Exercise requirements |
For the listing below, output exactly the lines from the line with "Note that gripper" up to and including the line with "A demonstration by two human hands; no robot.", and no other lines.

Data block |
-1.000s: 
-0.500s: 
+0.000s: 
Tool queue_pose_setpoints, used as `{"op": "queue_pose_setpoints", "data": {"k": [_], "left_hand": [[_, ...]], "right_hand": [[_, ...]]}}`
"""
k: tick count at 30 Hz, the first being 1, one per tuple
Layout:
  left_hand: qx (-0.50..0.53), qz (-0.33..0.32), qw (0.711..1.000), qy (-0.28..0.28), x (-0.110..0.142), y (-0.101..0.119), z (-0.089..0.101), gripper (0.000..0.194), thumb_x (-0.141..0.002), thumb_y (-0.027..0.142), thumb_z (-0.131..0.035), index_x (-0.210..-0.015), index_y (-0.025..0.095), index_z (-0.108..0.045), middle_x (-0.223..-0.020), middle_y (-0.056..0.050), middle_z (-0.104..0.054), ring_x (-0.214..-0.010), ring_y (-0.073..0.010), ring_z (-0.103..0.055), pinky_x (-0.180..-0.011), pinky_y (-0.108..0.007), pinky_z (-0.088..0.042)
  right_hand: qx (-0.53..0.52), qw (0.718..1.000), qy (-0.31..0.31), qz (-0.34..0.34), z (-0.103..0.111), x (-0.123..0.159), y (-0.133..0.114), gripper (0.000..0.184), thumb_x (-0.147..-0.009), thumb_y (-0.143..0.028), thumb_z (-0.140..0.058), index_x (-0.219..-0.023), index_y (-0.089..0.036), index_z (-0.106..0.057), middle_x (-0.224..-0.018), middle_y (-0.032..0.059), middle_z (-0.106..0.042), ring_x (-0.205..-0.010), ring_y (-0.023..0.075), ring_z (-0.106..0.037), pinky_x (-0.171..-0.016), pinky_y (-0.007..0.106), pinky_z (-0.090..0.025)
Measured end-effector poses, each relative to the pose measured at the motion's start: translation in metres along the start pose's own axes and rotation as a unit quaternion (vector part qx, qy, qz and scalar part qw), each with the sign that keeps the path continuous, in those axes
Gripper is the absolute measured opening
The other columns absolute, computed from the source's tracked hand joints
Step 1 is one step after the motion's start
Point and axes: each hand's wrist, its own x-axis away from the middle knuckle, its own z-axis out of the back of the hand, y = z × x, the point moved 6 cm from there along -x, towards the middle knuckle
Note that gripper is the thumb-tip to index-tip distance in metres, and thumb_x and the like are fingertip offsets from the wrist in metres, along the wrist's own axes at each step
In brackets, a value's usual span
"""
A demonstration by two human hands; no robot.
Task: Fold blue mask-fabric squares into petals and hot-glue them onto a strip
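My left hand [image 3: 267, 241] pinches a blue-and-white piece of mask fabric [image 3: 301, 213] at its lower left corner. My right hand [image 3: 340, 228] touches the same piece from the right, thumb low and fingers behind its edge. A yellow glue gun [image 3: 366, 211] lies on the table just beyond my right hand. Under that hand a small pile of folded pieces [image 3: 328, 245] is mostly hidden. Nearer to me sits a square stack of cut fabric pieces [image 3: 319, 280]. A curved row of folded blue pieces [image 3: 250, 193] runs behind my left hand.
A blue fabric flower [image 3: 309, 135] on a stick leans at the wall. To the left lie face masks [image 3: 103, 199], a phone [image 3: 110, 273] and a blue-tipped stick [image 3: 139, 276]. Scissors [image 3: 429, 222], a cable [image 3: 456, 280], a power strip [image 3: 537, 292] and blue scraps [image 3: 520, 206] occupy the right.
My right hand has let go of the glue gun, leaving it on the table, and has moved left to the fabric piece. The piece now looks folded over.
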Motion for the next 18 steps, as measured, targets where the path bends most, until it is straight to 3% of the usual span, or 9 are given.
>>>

Expected output |
Note that gripper is the thumb-tip to index-tip distance in metres, and thumb_x and the like are fingertip offsets from the wrist in metres, along the wrist's own axes at each step
In brackets, a value's usual span
"""
A demonstration by two human hands; no robot.

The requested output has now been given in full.